Вся немецкая философская критика от Штрауса до Штирнера ограничивается критикой религиозных представлений{4}. Отправной точкой служили действительная религия и теология в собственном смысле слова. Что такое религиозное сознание, религиозное представление — это в дальнейшем определялось по-разному. Весь прогресс заключался в том, что мнимо господствующие метафизические, политические, правовые, моральные и иные представления также сводились к области религиозных, или теологических, представлений, да ещё в том, что политическое, правовое, моральное сознание объявлялось религиозным, или теологическим, сознанием, а политический, правовой, моральный человек — в последнем счёте «человек вообще» — провозглашался религиозным человеком. Господство религии предполагалось заранее. Мало-помалу всякое господствующее отношение стало объявляться религиозным отношением и превращалось в культ — культ права, культ государства и т. п. Повсюду фигурировали только догматы и вера в догматы. Мир канонизировался во всё больших размерах, пока, наконец, достопочтенный святой Макс не смог объявить его священным en bloc{5} и таким образом покончить с ним раз навсегда.
Старогегельянцы считали, что ими всё понято, коль скоро подведено под ту или иную гегелевскую логическую категорию. Младогегельянцы всё критиковали, подставляя повсюду религиозные представления или объявляя всё теологическим. Младогегельянцы разделяют со старогегельянцами их веру в то, что в существующем мире господствуют религия, понятия, всеобщее. Но одни восстают против этого господства как против узурпации, а другие прославляют его как нечто законное.

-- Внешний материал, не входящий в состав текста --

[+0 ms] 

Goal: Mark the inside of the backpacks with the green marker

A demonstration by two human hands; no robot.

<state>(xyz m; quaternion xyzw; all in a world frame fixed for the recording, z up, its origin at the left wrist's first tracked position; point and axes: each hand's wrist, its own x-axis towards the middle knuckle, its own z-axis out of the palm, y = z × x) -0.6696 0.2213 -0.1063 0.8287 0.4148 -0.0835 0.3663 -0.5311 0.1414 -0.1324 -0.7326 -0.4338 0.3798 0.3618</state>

Так как у этих младогегельянцев представления, мысли, понятия, вообще продукты сознания, превращённого ими в нечто самостоятельное, считаются настоящими оковами людей — совершенно так же, как у старогегельянцев они объявляются истинными скрепами человеческого общества, — то становится понятным, что младогегельянцам только против этих иллюзий сознания и надлежит вести борьбу. Так как, согласно их фантазии, отношения людей, все их действия и всё их поведение, их оковы и границы являются продуктами их сознания, то младогегельянцы вполне последовательно предъявляют людям моральное требование заменить их теперешнее сознание человеческим, критическим или эгоистическим сознанием и таким путём устранить стесняющие их границы. Это требование изменить сознание сводится к требованию иначе истолковать существующее, что значит признать его, дав ему иное истолкование. Младогегельянские идеологи, вопреки их якобы «миропотрясающим» фразам, — величайшие консерваторы. Самые молодые из них нашли точное выражение для своей деятельности, заявив, что они борются только против ««фраз». Они забыли только, что сами не противопоставляют этим фразам ничего, кроме фраз, и что они отнюдь не борются против действительного, существующего мира, если борются только против фраз этого мира. Единственный результат, которого могла добиться эта философская критика, заключается в нескольких, да и то односторонних, историко-религиозных разъяснениях относительно христианства; все же прочие их утверждения, это — только дальнейшие приукрашивания их претензии на то, что они этими незначительными разъяснениями совершили якобы всемирно-исторические открытия.
Ни одному из этих философов и в голову не приходило задать себе вопрос о связи немецкой философии с немецкой действительностью, о связи их критики с их собственной материальной средой.
* * *
Предпосылки, с которых мы начинаем, — не произвольны, они — не догмы; это — действительные предпосылки, от которых можно отвлечься только в воображении. Это — действительные индивиды, их деятельность и материальные условия их жизни, как те, которые они находят уже готовыми, так и те, которые созданы их собственной деятельностью. Таким образом, предпосылки эти можно установить чисто эмпирическим путём.